Instructions for the task - I need every line that includes the word "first" copied from the material.

Recorded data -
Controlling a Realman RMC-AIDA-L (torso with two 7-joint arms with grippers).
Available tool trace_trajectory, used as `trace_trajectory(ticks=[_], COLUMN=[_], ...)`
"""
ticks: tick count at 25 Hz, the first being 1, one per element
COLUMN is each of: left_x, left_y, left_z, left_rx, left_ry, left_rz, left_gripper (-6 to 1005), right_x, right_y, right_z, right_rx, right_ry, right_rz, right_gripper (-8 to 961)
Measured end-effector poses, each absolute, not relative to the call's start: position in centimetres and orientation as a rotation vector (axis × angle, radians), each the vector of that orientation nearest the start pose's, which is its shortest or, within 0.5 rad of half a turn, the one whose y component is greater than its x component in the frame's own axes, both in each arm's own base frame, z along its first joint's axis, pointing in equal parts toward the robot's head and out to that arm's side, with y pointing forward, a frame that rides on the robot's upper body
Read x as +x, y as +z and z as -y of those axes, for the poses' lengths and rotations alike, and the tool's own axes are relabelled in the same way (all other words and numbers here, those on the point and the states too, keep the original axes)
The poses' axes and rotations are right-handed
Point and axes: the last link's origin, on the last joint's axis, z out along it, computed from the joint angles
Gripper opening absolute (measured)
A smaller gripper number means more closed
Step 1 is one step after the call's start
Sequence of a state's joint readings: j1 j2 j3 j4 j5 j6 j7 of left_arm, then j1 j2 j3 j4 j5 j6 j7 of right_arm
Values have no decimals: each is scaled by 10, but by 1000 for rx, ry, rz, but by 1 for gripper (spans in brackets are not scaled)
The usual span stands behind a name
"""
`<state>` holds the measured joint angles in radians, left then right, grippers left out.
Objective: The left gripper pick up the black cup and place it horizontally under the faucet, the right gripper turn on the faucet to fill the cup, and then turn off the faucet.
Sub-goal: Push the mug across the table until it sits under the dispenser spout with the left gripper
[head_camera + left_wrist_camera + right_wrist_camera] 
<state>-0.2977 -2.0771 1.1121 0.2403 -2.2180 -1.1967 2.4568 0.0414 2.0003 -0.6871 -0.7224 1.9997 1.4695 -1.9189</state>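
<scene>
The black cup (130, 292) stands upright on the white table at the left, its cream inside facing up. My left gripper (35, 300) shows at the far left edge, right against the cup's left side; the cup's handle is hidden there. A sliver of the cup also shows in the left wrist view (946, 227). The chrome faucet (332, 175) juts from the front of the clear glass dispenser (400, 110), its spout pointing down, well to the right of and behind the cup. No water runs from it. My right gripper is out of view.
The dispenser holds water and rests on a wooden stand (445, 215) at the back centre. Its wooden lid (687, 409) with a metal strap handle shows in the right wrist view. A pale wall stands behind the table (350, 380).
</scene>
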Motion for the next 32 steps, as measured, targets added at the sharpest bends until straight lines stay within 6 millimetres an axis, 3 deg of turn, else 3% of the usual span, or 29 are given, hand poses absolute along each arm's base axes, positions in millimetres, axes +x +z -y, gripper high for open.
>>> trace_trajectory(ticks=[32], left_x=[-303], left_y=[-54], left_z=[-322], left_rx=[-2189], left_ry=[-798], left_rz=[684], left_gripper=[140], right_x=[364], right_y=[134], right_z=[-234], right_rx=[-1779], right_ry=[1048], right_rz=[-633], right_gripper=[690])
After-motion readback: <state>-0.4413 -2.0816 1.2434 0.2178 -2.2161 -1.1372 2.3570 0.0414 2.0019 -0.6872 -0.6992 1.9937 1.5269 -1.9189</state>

Exercise solution -
ticks: tick count at 25 Hz, the first being 1, one per element
Measured end-effector poses, each absolute, not relative to the call's start: position in centimetres and orientation as a rotation vector (axis × angle, radians), each the vector of that orientation nearest the start pose's, which is its shortest or, within 0.5 rad of half a turn, the one whose y component is greater than its x component in the frame's own axes, both in each arm's own base frame, z along its first joint's axis, pointing in equal parts toward the robot's head and out to that arm's side, with y pointing forward, a frame that rides on the robot's upper body

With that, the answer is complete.